Synopsis of Good Friday, 1613

Man on horseThe context of Good Friday, 1613. Riding Westward is explained in the poem itself, unusually for Donne. He has been forced to ride out on some business matter on a Good Friday. Normally, he would have preferred to spend the day in quiet meditation on Christ's death, since in the Christian calendar, that is the day on which Christ was crucified. The day is fixed from the Jewish Feast of Passover, which would fall on the Sabbath (Saturday). The Gospel-accounts state that Jesus' crucifixion fell on the day before that Sabbath Mark 15:42; Luke 23:54. Special services would have been held in Anglican churches but the poet is unable to participate.

Moreover, he finds himself riding westward. This sense of geography is important, since the site of the crucifixion, Jerusalem, lies due east. He is thus riding directly away from the direction to which his mind would want to turn. In fact, he appears to be turning his back on it. But the back is the place where punishment occurs, in the sense of flogging or whipping, so in the end he sees it as appropriate. He deserves punishment for his sins.

A meditation

The poem thus does become a meditation, one done almost by default, yet the more powerful for that.
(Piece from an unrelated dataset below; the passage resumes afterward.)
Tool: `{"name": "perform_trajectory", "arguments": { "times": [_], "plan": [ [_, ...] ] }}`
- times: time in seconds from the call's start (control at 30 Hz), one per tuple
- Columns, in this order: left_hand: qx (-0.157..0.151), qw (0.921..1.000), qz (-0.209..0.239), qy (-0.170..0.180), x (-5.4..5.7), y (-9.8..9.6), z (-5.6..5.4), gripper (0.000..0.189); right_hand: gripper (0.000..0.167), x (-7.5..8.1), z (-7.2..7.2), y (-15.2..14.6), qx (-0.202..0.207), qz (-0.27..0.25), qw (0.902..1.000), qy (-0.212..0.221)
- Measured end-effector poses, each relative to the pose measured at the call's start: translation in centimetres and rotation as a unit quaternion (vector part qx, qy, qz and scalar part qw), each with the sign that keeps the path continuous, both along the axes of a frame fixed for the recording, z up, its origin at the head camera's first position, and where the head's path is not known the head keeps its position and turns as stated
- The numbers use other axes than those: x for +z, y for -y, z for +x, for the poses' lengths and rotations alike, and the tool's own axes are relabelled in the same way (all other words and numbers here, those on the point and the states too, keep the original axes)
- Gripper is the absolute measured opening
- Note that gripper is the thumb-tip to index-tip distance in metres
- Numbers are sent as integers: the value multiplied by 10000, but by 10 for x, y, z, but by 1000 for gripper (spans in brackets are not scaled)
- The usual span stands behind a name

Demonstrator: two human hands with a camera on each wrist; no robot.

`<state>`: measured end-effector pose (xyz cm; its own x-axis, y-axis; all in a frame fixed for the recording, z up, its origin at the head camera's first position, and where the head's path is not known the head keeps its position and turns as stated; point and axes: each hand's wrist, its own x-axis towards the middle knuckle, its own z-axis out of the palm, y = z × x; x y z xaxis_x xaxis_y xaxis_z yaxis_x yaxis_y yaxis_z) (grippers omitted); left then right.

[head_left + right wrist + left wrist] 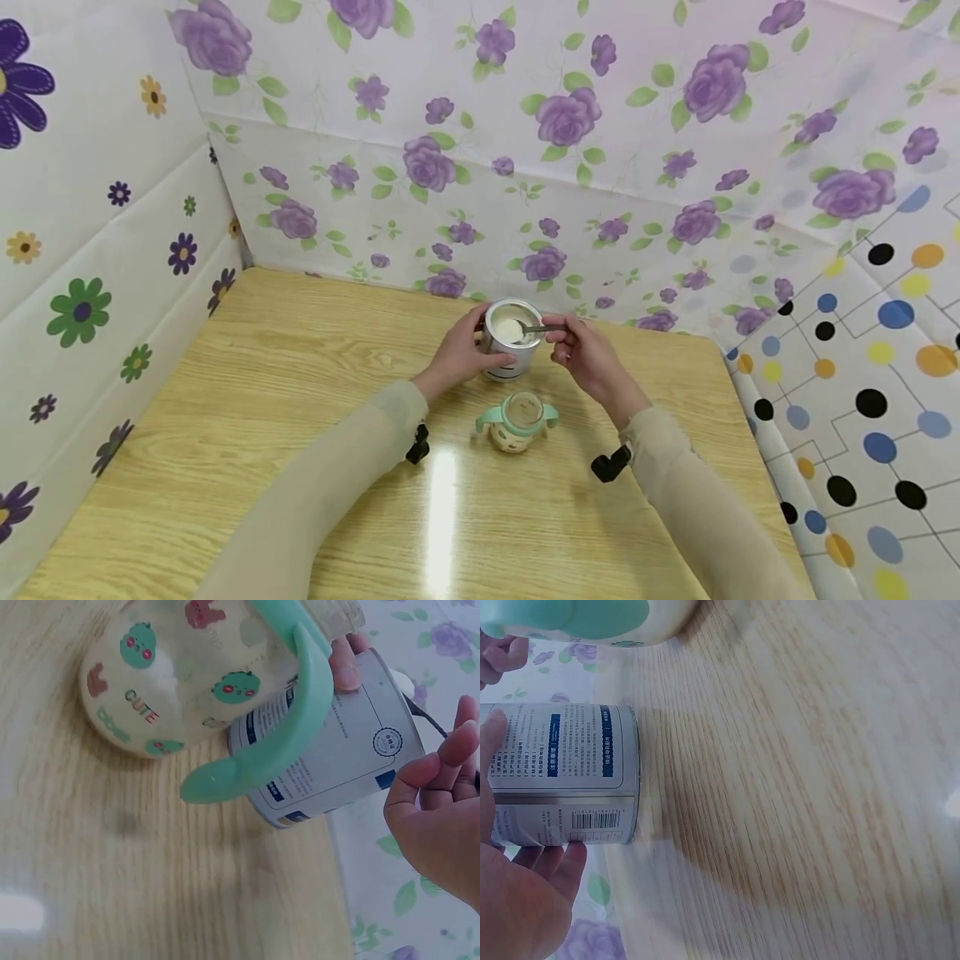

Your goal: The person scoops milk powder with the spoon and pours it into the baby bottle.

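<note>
My left hand (461, 352) grips the side of a silver-white tin can (527, 357), which stands upright with its top off near the table's back edge. In the left wrist view, printed text and a barcode show on the can (562, 761). Between the thumb and fingers of my right hand (592, 358) is the dark handle of a spoon (546, 328). Its bowl is at the can's mouth and bears white powder (512, 330). Just in front of the can stands a lidless baby bottle (513, 437) with mint-green handles; cartoon prints cover the bottle (180, 675) in the right wrist view.
The wooden table (360, 333) meets a purple-flowered cloth wall (480, 200) right behind the can. Patterned cloth also hangs along the left and right sides. Black wrist mounts (611, 464) stick out at both sleeves, near the bottle.
</note>
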<state>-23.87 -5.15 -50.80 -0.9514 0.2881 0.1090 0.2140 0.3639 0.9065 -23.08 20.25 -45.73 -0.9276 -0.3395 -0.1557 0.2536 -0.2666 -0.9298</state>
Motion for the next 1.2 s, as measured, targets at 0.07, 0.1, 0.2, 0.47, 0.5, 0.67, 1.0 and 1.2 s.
{"name": "perform_trajectory", "arguments": {
  "times": [0.07, 0.1, 0.2, 0.47, 0.5, 0.67, 1.0, 1.2],
  "plan": [
    [-4, 10000, 12, -29, -1, 0, 0, 97, 50, -3, 3, -3, -90, -390, 9990, 186],
    [-5, 10000, 20, -43, -2, -1, -1, 97, 50, -4, 4, -5, -133, -549, 9980, 279],
    [-5, 10000, 38, -65, -2, 0, 0, 98, 50, -9, 6, -8, -267, -863, 9946, 509],
    [10, 9999, 100, -114, 0, 2, 2, 98, 49, -20, 8, -2, -762, -1031, 9892, 706],
    [9, 9999, 102, -105, 0, 2, 3, 98, 48, -21, 7, -1, -824, -1031, 9889, 684],
    [-9, 9999, 97, -79, 0, 0, 3, 97, 42, -24, 7, 4, -1036, -1027, 9872, 644],
    [-31, 9997, 213, 89, 1, 0, 4, 98, 38, -21, 9, 6, -1070, -1080, 9859, 692],
    [-9, 9997, 229, 120, 2, 1, 5, 99, 34, -15, 7, 12, -1192, -1184, 9838, 622]
  ]
}}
It is a poem which grows in appeal. There is nothing immediately attractive about it, but the use of imagery and argument seems in the end so appropriate that it has to be reckoned as one of Donne's greatest religious poems.

Investigating Good Friday, 1613
  • At what stage in Donne's life was Good Friday, 1613 written?
    • What was the significance of Good Friday for him?
  • Have you ever had to go somewhere quite the opposite of where you really wanted to go?
    • Can you remember your feelings?